While there are many dimensions of the Catholic Portal, one of its primary components is a sort of union catalog of rare and infrequently held materials of a Catholic nature. This union catalog is comprised of metadata from MARC records, EAD files, and OAI-PMH data repositories. Some of the MARC records include URLs in 856$u fields. These URLs point to PDF files that have been processed with OCR. The Portal’s indexer has been configured to harvest the PDF documents, when it comes across them. Once harvested the OCR is extracted from the PDF file, and the resulting text is added to the underlying Solr index. The values of the URLs are saved to the Solr index as well. Almost by definition, all of the OAI-PMH content indexed by Portal is full text; almost all of the OAI-PMH content includes pointers to images or PDF documents.

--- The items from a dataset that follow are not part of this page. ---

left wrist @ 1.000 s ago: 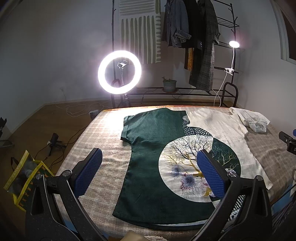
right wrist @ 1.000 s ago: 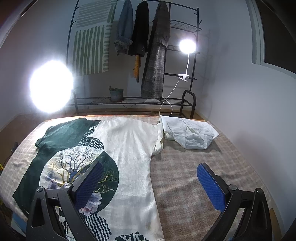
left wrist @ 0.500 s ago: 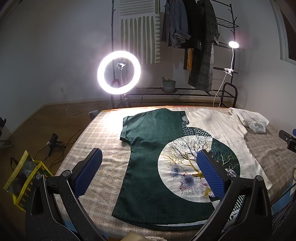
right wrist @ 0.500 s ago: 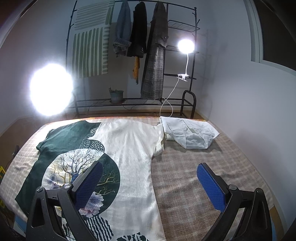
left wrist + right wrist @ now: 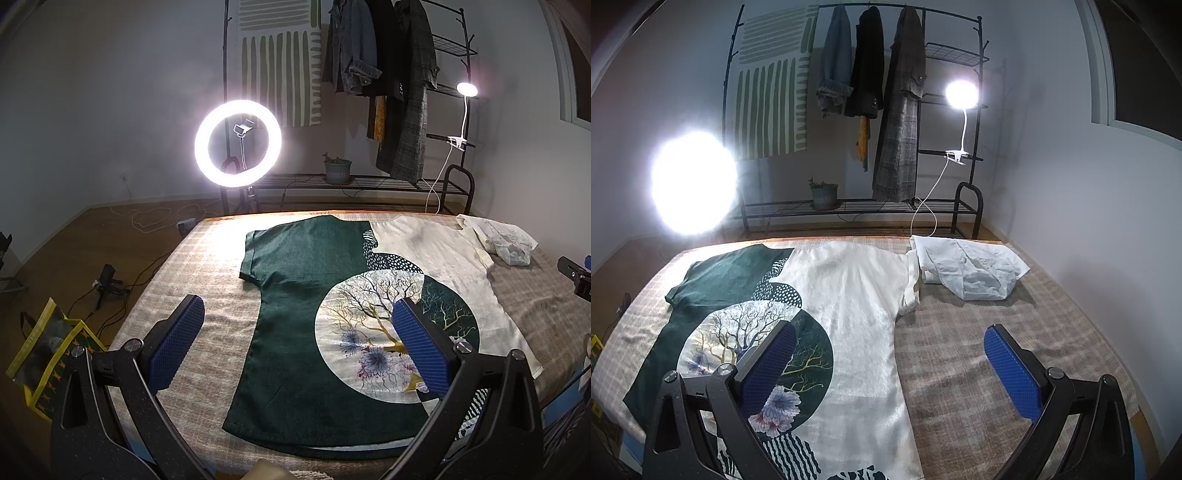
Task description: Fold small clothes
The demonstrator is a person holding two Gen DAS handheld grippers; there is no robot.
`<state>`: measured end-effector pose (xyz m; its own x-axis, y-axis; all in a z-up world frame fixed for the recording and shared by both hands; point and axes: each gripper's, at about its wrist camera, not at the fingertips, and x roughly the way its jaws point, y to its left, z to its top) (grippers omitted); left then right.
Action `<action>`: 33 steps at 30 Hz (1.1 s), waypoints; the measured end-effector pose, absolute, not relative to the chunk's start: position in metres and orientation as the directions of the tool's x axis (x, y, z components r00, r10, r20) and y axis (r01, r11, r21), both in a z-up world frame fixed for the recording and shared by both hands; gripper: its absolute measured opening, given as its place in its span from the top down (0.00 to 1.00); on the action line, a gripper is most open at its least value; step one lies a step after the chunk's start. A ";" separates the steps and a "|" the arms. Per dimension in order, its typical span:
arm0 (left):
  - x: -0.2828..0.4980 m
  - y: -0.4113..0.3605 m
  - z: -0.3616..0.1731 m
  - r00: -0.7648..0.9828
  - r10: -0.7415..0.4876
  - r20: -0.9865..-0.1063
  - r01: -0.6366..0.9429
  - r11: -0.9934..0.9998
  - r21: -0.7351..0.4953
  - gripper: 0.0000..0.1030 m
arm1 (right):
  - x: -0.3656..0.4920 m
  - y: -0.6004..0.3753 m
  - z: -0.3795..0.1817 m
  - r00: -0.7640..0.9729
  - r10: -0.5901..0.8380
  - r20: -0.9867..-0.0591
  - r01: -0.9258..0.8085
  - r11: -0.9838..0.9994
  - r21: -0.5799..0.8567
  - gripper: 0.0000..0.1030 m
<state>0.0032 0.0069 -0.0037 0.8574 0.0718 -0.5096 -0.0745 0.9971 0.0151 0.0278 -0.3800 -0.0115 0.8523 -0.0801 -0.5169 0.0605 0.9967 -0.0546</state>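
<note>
A bed covered in a beige checked blanket (image 5: 192, 302) fills both views and carries everything. Spread flat across it is the half dark-green, half cream short-sleeved T-shirt with a printed tree circle (image 5: 303, 332), front up, collar toward the far edge, both sleeves out and its hem near the close edge; nothing of it looks turned over, so by my reading its folding has not begun. At the far right corner, just beside the cream sleeve, lies a smaller white garment (image 5: 967, 271), bunched in a loose, rumpled heap; whether it counts as folded I cannot tell. The left tool (image 5: 299, 343) hovers over the green half with its blue pads wide apart, holding nothing. The right tool (image 5: 890, 373) hangs likewise spread and empty above the shirt's cream edge.
</note>
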 end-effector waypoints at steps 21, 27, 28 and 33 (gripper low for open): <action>-0.017 -0.003 0.025 0.943 0.092 -0.320 -0.086 0.996 0.032 0.00 | 0.009 -0.368 0.026 0.932 -0.026 -0.362 0.029 1.000 0.003 0.00; -0.016 -0.003 0.023 0.940 0.087 -0.329 -0.080 0.996 0.037 0.00 | 0.014 -0.371 0.027 0.928 0.003 -0.372 0.014 0.999 0.045 0.00; -0.016 -0.003 0.022 0.939 0.086 -0.333 -0.078 0.996 0.037 0.00 | 0.014 -0.370 0.025 0.927 0.003 -0.374 0.014 0.999 0.043 0.00; -0.015 -0.001 0.020 0.935 0.082 -0.346 -0.075 0.997 0.035 0.00 | 0.015 -0.368 0.022 0.924 0.000 -0.381 0.011 1.000 0.027 0.00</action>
<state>-0.0151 -0.0006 0.0200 0.9347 0.0824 -0.3456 -0.0750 0.9966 0.0349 0.0148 -0.3682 0.0221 0.9244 -0.0001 -0.3814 0.0115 0.9996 0.0275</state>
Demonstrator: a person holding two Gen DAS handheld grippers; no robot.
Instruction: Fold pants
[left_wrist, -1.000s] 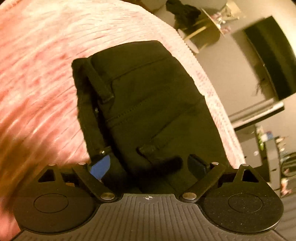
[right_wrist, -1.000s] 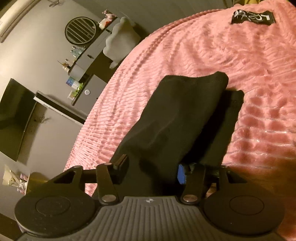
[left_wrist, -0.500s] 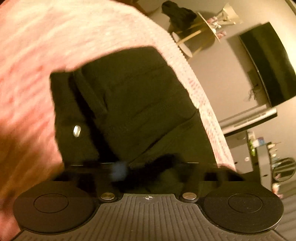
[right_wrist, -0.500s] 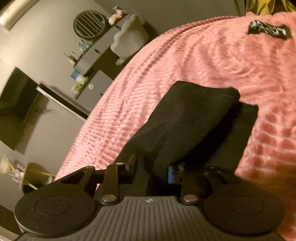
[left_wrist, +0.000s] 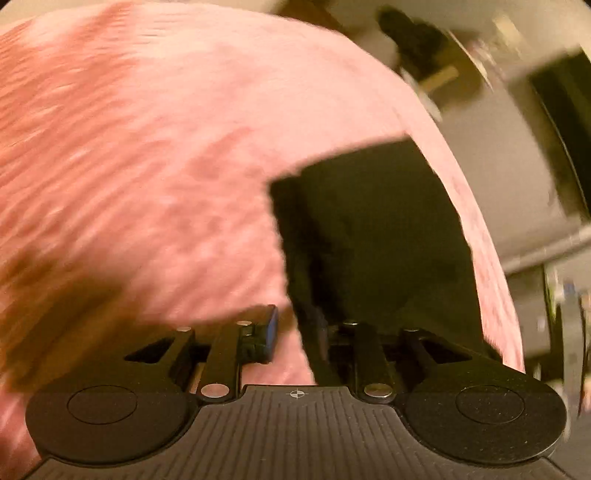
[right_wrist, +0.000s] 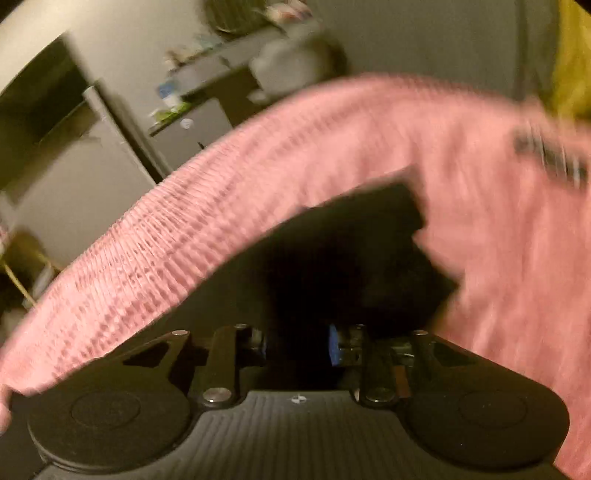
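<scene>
The black pants (left_wrist: 376, 240) lie folded on the pink bedspread (left_wrist: 147, 147), right of centre in the blurred left wrist view. My left gripper (left_wrist: 294, 332) hangs at their left edge with its jaws opening. Only pink bedspread shows in the gap, and its right finger overlaps the pants' edge. In the right wrist view the pants (right_wrist: 351, 258) fill the middle, just ahead of my right gripper (right_wrist: 297, 345). Its jaws are opening, with black cloth in the gap between them; the pads do not seem to press on it.
The bed's edge curves close past the pants (right_wrist: 184, 240). Beyond it stand a small side table with something dark on it (left_wrist: 417, 33), a dark screen (left_wrist: 561, 110) and a shelf with small items (right_wrist: 207, 74). A black label-like item (right_wrist: 546, 155) lies further up the bedspread.
The left gripper narrowed from wide open and slid left, so the pants now sit to its right. The right gripper pinched in on the black cloth, then spread again. Both views are now blurred.
</scene>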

Consequently, if a reader wanted to find only full text content, then it would be nice to: 1) do a search, and 2) limit to full text. And this is exactly what was implemented. The first step was to edit Solr’s definiton of the url field. Specifically, its “indexed” attribute was changed from false to true. Trivial. Solr was then restarted.

The second step was to re-index the MARC content. When this is complete, the reader is able to search the index for URL content — “url:*”. In other words, find all records whose URL equals anything.

The third step was to understand that all of the local VuFind OAI-PMH identifiers have the same shape. Specifically, they all include the string “oai”. Consequently, the very astute reader could find all OAI-PMH content with the following query: “id:*oai*”.

The third step was to turn on a VuFind checkbox option found in facets.ini. Specifically, the “[CheckboxFacets]” section was augmented to include the following line:

id:*oai* OR url:* = “Limit to full text”

When this was done a new facet appeared in the VuFind interface.

Finally, the whole thing comes to fruition when a person does an initial search. The results are displayed, and the facets include a limit option. Upon selection, VuFind searches again, but limits the query by “id:*oai* OR url:*” — only items that have URLs or come from OAI-PMH repositories. Pretty cool. Catholic Portal's version of VuFind

Kudos go to Demian Katz for outlining this process. Very nice. Thank you!